Así que cuando mis pasos me dirigieron a su consulta, a un par de metros de la mía, solo separada por la sala de curas de enfermería, me quedé petrificada al ver que salía la señora Jiménez, casi como cuando cierras la puerta a un bebé que te ha costado horas dormirlo y andas hacia atrás con mucho tiento, pero lo que no correspondía era la expresión de su cara, roja como los tomates maduros, su papada temblando al saludarme y su tartamudez sin conseguir pronunciar ni un saludo.
Hija, ¡qué ingrata! Y más después de haberme arremangado para su liposucción y dejarle el cuerpo para usar dos tallas menos, pero ¿qué se le va a hacer? El mundo está lleno de desagradecidos y, por desgracia, la cirugía adelgaza, pero no cambia el carácter.
Ya contagiada de la señora Jiménez, también abrí la puerta muy despacito y eso que era una tontería porque hacía dos minutos mi intención era precisamente abrir la puerta, soltar el café en la mesa y lanzarme a lo tigre. Pero lo que vieron mis ojos me dejó sin latido cardiaco, sin respiración y con muerte cerebral para mucho tiempo.
Allí, de pie, se mostraba el hombre de mi vida, con un camal del pantalón del pijama verde de cirujano quitado y dejado caer al suelo, el otro a la altura del muslo y bajando poco a poco al ritmo del frenético vaivén que estaba llevando acompañándolo de sonidos guturales comedidos, mientras con una mano apresaba unos senos que reconocí de inmediato y con la otra mano tapaba la boca de la susodicha para evitar que mostrase al posible público su placer traducido en gemidos.
“¡Dios santo, no!”
No sé si dije aquellas palabras o solo las pensé, lo cierto es que mi mano soltó el café que se desparramó en el suelo y los tres nos quedamos mirándonos sorprendidos.
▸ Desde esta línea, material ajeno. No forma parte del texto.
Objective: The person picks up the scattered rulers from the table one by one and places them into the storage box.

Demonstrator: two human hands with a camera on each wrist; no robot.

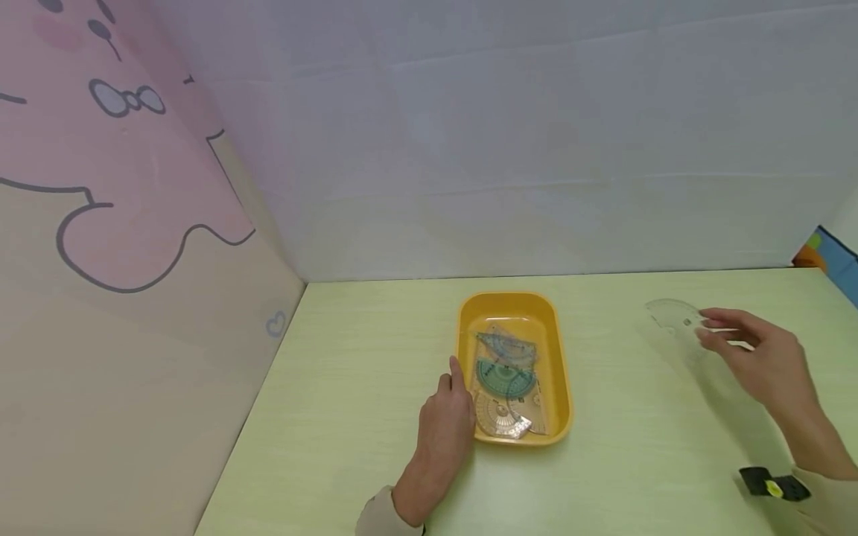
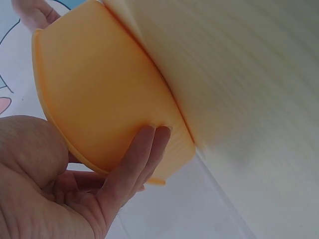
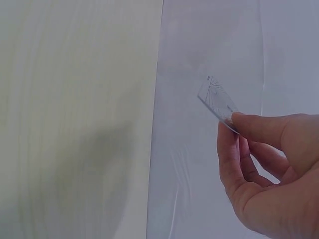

Yo mucho más que ellos, claro, si vamos a ser sinceros, porque evidentemente jugaban con ventaja, pero…
¡Joder! ¿Cómo se atrevía?, ¿cómo podía hacerme esto? Nos habíamos jurado tantas cosas... amor eterno entre otras. Que sí, que suena cursi, pero es lo que tiene el enamoramiento, promesas de todo tipo, rozando el límite del ridículo si las sacas del contexto.
La rabia fue creciendo de forma centrifuga, sí, desde dentro hacia fuera, primero noté que un calor se encendía e iba ascendiendo hasta mi garganta para soltar un alarido que se tradujo en cuanto mis cuerdas vocales se pusieron en orden y articularon la palabra mágica:
—Cabrónnnn. —Con una “n” tan alargada que atrajo a varias cabezas fisgoneando por detrás.
Hubo risitas y noté que algunos se daban codazos, así que salí de allí como pude, sin mirar atrás, sin volver ni tan siquiera para recoger mi bolso. Necesitaba escapar, quería convencerme de que aquello no estaba pasando, pero la imagen se presentaba sin tregua en mi cabeza, aullaba de dolor, ese dolor que no te deja respirar y te ciega, cuando caminas sin ver y los pasos te dirigen a Dios sabe dónde, pero terminas llegando a un banquito y te dejas caer derrotada. Y es entonces cuando lloras sin consuelo y coges un pañuelo que alguien te ofrece y al que ni te molestas en mirar.